Под их смех я заснул.
Дверной звонок на маленьком сером домишке засиял оранжевым маячком, точно глаз тыквы, с зажженной свечой внутри на подоконнике в Хэллоуин. В ответ раздался надрывно писклявый звонок.
— Проклятье, — громыхнул мужской голос за дверью.
Сверчки оборвали свою песнь, стоило мне выбраться из машины, но тут же, словно не видя с моей стороны никакой угрозы, подхватили еще громче. Я подошел к двери и позвонил еще раз.
— Кто там шастает! — рявкнул он без вопросительных интонаций.
— Я, — шепнул я, не совсем уверенно. Она ведь запретила называть свое имя.
— Сельма?
— Я.
Цикады снова замерли, вслушиваясь. Видимо, голос за дверью пугал их больше, чем мое присутствие.
— Да кто там, черт раздери?! «Я» дома сидит, а не шастает по ночам.
Я поскреб дверь, как это делала моя собачка, когда просилась домой.
Дверь резко распахнулась, и предо мной предстал совершенно голый человек — если не считать ковбойской шляпы, которой он прикрывал свое мужское достоинство. Из глубины дома смутно подмигивал телевизор.
— Ну что ты там застрял, Лютер… — лениво позвала она.
— Здесь какой-то ребенок, — бросил он за плечо. — Эй, ты мальчик или девочка? — Он потрепал меня по затылку. Я онемело уставился в дырку на макушке ковбойской шляпы, не издавая ни звука.
— Ребенок? А, черт! — услышал я ее голос и за ним шорох отброшенного одеяла.
— В чем дело? — спросил он, отступая, однако, в комнату.
Она просунулась в дверной проем, замотанная в простыню, точно привидение. Сердце у меня екнуло.
— Мама, — заговорил я, но осекся.
«Сара» — вот как она велела себя называть. «Я еще не настолько старая кляча, чтобы считаться мамашей, — вот разве что перед социальными работниками… тогда я мама.

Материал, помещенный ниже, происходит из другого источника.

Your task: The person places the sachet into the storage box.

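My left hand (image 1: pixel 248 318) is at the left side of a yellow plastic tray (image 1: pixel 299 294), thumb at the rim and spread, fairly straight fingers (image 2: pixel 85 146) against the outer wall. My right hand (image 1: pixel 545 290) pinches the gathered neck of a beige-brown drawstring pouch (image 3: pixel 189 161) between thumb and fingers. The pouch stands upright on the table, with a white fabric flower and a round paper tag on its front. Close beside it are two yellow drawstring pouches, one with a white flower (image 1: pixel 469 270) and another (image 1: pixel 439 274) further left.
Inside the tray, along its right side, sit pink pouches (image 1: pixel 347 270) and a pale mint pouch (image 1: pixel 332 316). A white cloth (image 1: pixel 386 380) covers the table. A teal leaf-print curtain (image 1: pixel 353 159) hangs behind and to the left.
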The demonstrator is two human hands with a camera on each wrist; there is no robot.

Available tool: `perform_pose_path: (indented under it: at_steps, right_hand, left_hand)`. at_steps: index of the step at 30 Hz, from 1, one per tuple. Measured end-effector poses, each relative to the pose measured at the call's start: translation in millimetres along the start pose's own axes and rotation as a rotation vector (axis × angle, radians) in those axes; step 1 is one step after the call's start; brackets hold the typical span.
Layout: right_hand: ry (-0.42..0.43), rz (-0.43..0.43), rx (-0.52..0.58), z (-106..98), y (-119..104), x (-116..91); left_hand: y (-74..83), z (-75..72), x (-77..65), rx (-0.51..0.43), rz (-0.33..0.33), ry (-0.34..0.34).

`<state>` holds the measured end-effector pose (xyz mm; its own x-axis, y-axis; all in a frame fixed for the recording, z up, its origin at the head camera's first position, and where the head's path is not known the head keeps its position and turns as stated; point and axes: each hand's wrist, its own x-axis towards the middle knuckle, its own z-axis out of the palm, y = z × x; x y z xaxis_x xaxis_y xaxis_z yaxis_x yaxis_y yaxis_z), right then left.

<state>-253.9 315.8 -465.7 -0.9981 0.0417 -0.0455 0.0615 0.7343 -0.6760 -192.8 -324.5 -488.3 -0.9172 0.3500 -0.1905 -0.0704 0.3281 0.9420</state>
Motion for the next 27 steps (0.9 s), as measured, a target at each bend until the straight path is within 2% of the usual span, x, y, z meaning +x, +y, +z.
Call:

Уяснил?»
Но с тех пор как мы в бегах, преследуемые неумолимой рукой закона, устроившего на меня охоту, я не могу быть самим собой, и, значит, ее имени называть тоже нельзя — так что я, в конце концов, запутался, кто мы такие.
— Черт, совсем из головы вон!
— Какого хре… — Он уставился на нее.
— Перестань, Лютер, а то на всю жизнь с такой рожей останешься. — Она протиснулась за него и, схватив меня за руку, утянула в комнату. Почти все помещение занимала кровать со смятыми простынями и скатанными матрасами, задравшими свои полосатые арестантские бока.
— Это мой брат… Сижу с ним, нянчусь.
— Он что, все это время торчал в машине?
Комната пропахла потом и желудочными газами так, что щипало глаза.